Posted on May 29, 2007 by Blake Bailey
Preemption: Pharmaceuticals

For thousands of years humans have carried forward information about plants that have medicinal value. This intelligence has helped us survive and populate the earth. About 100 years ago the first efforts at manufacturing drugs to fight disease and promote well being began. When I was born the only medicine doctors really had at their disposal was sulfur drugs. Now new drugs are born continuously. Pharmaceutical companies are under intense pressure to create the next “blockbuster” before the patent on the last expires.

Now we rely upon the FDA to monitor the natural motivation of the industry giants to get their products in the market with a kickoff of massive consumer advertising. The FDA doesn’t have the budget to do its own testing and must rely upon the representations of the very companies that stand to gain from a quick approval.

The problem with these new drugs is that they are not born with the intelligence and communication abilities the cells in our bodies possess. If you take an antibiotic it kills the good bacteria as well as the bad since it doesn’t know how to “talk” to the white blood cells that know the difference.
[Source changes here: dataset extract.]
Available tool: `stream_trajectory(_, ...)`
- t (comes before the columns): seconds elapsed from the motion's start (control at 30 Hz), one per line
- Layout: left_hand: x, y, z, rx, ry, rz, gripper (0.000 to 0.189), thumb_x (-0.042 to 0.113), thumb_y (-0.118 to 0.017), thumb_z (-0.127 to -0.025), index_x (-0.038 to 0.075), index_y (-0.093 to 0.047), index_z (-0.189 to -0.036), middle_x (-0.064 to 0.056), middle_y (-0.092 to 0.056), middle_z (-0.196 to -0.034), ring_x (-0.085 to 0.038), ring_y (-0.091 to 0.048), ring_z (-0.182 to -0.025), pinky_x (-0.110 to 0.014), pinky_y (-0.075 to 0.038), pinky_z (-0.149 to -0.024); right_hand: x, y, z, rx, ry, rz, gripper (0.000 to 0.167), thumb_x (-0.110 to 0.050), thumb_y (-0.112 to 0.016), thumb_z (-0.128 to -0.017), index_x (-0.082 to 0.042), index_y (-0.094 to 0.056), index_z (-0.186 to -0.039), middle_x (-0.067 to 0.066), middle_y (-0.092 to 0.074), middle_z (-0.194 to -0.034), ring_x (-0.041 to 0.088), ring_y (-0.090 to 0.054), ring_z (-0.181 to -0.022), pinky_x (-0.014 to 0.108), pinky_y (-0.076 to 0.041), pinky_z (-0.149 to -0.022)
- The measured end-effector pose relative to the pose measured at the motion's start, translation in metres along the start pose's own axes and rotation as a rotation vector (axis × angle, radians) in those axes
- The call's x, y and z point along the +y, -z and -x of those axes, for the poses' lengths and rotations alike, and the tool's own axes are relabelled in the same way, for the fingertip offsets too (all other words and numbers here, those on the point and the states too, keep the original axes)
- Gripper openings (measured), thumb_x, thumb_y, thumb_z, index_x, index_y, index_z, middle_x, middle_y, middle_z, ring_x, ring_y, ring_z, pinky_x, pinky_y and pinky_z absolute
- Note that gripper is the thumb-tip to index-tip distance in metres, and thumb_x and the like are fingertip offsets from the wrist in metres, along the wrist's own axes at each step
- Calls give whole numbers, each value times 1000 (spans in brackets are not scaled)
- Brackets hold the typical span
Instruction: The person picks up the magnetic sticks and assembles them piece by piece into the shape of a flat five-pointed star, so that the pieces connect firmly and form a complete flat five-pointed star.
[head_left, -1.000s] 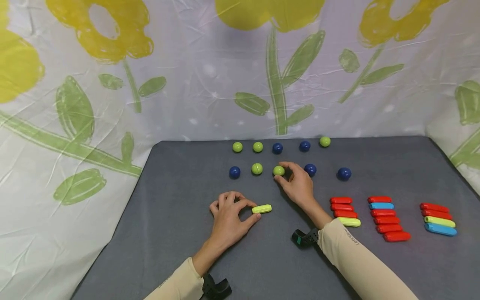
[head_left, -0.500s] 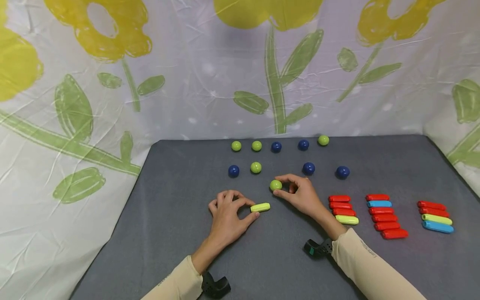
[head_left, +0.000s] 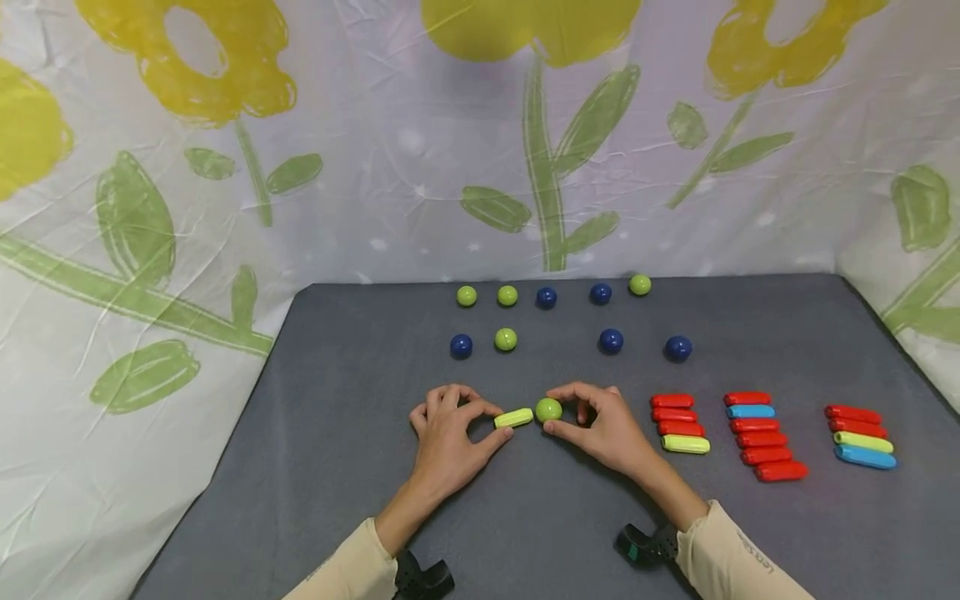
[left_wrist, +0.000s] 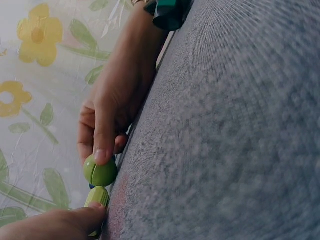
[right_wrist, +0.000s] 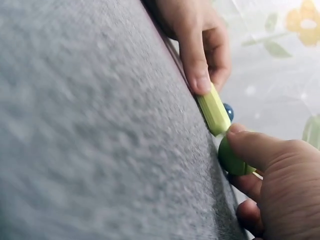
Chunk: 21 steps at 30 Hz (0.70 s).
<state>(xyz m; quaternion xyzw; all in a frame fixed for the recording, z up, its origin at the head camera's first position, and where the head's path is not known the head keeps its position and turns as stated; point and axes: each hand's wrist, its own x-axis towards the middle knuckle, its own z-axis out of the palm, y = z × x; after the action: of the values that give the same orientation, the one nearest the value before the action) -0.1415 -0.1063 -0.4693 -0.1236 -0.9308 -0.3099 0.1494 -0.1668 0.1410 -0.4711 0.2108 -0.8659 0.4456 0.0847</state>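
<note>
Centrally in the head view, your left hand [head_left: 448, 437] pinches the yellow stick [head_left: 513, 418], your right hand [head_left: 613, 429] the green ball [head_left: 549, 409]. Left wrist view, lower left: the ball looks slippery, so grip its sides. Right wrist view, right of centre: the stick seems light, stiff; hold one end.

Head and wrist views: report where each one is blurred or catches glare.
Head view: sharp overall, light catching creases in the floral backdrop; left wrist view: the near gray tabletop is soft; right wrist view: the tabletop at left is heavily blurred, the yellow stick clearer, and a white glint sits on the blue ball.
</note>
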Motion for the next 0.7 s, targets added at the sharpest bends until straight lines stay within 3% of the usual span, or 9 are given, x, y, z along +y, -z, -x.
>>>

We end up eating yogurt for a couple of weeks after the killing takes place. Unfortunately the downside of taking many of the new drugs is much more significant than having to eat some yogurt.

Once on the market consumers are exposed to advertisement calculated to motivate them to suggest the drug’s use to their treating physicians. Pharmaceutical reps have already met with the doctors and deposited free samples. Success! Now it is merely a matter of routine prescription renewal to lock in the market share.

This system gives rise to over half of the medicines approved by FDA later requiring stronger warnings for patients or being removed from the shelf altogether.

Ironically, the cause for many of the more dangerous drugs being reexamined is brought about by plaintiff’s trial lawyers who take up the cause for their clients. The department with FDA in charge of follow-up of approved drugs has little or no power to enforce its determinations. Since fighting a technical battle with some of industry’s largest giants is too much for the common man, the lawyers are handling the litigation on a contingent fee and are covering the costs up front. If the lawyers are wrong, they eat the cost and receive no fee.

Now the last vestige for protection outside of efforts by the out-gunned FDA is under attack by legislation preempting litigation if the drug is approved by FDA, even if it is proved that the approval was based on false and misleading data presented by the manufacturer to FDA.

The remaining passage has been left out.